It has been a week since I finished the Ration Challenge…I cannot quite believe it was only a week ago, that I did it or how much money I raised! (£440)
I was surprised that it affected me more physically than mentally which has proven to myself that I am mentally stronger than I thought, I was determined to do it despite the hunger and lack of food and as I have said before I do love food (and my cups of tea!).
Thankfully, it didn’t take long for the aching and painful legs to disappear and so I managed to sleep again therefore no more HANGRY!!
I had felt as though I was running on empty and didn’t feel as though I had a lot of energy so most nights I went to bed after my girls. I had also had a few ditzy moments of loosing my car keys and phone which are both normally glued to me and ended up looking in the most bizarre places!
The day after I finished the challenge, I ended up being full of cold …urgh typical…but it is a small price to pay.
The first thing I did when I finished was have a proper cup of tea…well one after the other. Then I decided I was craving some chicken and something spicy but funnily enough I wasn’t bothered by eating any carbs, I also wasn’t bothered about eating anything sweet which surprised me.

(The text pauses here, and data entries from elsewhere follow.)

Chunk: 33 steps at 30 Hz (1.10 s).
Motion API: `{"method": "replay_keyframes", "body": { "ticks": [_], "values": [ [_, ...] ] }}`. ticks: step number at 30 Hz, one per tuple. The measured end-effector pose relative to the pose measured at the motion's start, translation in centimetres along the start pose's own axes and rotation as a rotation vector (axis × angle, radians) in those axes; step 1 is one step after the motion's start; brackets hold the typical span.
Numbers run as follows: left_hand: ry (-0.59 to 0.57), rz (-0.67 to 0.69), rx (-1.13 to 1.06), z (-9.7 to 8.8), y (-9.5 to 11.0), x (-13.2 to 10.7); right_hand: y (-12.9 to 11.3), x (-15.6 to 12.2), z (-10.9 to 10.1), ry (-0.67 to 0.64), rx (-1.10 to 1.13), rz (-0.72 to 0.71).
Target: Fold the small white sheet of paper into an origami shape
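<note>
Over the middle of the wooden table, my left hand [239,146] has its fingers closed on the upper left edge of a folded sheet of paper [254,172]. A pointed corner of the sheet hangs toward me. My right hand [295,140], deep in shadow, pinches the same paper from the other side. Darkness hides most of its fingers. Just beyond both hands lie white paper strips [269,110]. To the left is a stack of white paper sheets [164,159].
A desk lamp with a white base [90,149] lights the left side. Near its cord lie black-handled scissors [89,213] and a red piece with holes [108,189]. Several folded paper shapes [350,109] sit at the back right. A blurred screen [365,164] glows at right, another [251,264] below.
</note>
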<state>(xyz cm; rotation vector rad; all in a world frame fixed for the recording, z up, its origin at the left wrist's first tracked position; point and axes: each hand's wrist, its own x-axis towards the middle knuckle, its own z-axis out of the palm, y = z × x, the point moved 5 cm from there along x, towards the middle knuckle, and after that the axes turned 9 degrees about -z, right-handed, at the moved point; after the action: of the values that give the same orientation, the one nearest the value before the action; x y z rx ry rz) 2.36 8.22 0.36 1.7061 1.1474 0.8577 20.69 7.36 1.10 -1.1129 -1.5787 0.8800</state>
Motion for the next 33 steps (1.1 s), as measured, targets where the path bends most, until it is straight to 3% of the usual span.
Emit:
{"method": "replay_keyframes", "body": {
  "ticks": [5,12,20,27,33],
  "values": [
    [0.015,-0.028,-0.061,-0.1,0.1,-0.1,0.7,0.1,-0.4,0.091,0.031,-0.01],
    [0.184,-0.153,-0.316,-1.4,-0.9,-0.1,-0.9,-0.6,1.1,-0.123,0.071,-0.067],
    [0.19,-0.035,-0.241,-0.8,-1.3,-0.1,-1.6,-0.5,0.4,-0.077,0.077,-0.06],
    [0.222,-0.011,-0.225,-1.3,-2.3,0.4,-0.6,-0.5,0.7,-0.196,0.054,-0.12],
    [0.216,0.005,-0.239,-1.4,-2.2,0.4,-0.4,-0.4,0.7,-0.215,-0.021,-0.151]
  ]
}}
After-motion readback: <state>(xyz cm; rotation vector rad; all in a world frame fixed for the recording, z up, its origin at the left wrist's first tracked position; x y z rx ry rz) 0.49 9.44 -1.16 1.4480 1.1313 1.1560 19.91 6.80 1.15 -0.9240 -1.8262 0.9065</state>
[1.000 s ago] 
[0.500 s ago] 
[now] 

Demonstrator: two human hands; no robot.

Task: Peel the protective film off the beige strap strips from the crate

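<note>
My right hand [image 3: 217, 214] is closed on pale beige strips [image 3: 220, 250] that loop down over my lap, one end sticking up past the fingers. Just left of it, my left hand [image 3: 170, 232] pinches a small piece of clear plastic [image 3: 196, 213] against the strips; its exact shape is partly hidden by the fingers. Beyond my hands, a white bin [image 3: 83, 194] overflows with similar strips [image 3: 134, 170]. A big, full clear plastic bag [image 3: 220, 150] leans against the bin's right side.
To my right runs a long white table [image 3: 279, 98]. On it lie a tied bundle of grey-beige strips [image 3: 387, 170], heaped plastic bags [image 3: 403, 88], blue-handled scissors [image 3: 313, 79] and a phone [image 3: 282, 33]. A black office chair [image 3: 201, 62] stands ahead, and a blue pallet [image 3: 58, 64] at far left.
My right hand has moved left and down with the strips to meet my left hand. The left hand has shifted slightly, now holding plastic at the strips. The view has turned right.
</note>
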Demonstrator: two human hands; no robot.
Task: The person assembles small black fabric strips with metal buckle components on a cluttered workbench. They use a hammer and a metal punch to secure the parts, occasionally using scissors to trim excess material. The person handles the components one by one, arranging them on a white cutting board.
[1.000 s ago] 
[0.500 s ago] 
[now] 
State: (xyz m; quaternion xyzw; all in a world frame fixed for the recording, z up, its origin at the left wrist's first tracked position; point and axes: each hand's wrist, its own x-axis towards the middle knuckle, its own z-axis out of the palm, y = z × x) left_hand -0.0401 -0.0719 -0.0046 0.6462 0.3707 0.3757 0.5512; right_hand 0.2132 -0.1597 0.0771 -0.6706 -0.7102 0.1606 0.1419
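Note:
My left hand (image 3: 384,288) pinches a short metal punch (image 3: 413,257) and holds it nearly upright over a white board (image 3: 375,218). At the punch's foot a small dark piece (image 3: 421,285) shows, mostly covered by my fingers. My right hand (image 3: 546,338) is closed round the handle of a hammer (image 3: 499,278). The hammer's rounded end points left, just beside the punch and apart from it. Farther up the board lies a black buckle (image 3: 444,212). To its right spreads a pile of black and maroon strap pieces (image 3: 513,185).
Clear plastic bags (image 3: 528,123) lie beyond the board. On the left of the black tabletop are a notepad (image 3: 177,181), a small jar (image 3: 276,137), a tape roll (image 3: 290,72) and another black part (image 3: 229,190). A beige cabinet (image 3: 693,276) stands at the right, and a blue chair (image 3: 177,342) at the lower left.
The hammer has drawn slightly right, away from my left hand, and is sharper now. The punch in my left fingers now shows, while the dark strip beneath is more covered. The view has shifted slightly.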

I had thought that I would want to work my way through a pizza but the thought of the carbs put me off so I challenged myself to have a go at making a pizza with a cauliflower base. I was dubious and admittedly it is not the same as a dough base, but it did end up almost like a dense omelette base with pizza toppings…even better was that the whole pizza was less than 400 calories!
It is safe to say that I have not eaten a grain of rice since ending the challenge and right now I do not want to see or eat any again!
I asked my Mum what she would have done if she had been given the contents of my ration pack and taking all the seriousness of rations aside her response had me in stitches. She said….
‘I’d make a collage out of them!’
I had not laughed so hard in ages particularly as I did not expect her to say that, but it should not have come as a surprise as my Mum is not someone who cooks. I do not know where I get my ability to cook from, it has certainly not been passed down otherwise I would still be living off fish fingers, omelettes, fried eggs, cheese sandwiches, toast etc! To be fair my Mum does make the best omelettes and she did teach me how to make amazing roast potatoes and Yorkshire puddings when she used to make them once a year for Christmas dinner!
I put writing and submitting an assignment in one day down to the ration challenge because I didn’t have the energy to think too hard or over think but this seems to have continued for some reason. I am wondering if it will ware off or not…only time will tell. I had a presentation to prepare that has to be 10 minutes long and all we have been given is 4 learning objectives with 18 points to answer in total, but it is all very vague.
Normally I would panic as no one really knows what we are doing or what is expected and when we have raised this, we have not been given anything else to go on. However, I knew that I needed to get it done and so whilst I wasn’t feeling particularly sparkly, I told myself I had 1 day to at least get the bulk of it done and I did. I started and finished it in one day, and I am happy with it.
I wouldn’t say I am happy with the idea of delivering the presentation and in the past would have lost sleep over it but although I know I will be nervous I have just decided to go for it. (What has come over me?!)
Am I starting to have more strength and belief in myself? It would be nice if that were the case as it was eradicated when I left my abusive relationship. I will let you know how the presentation goes!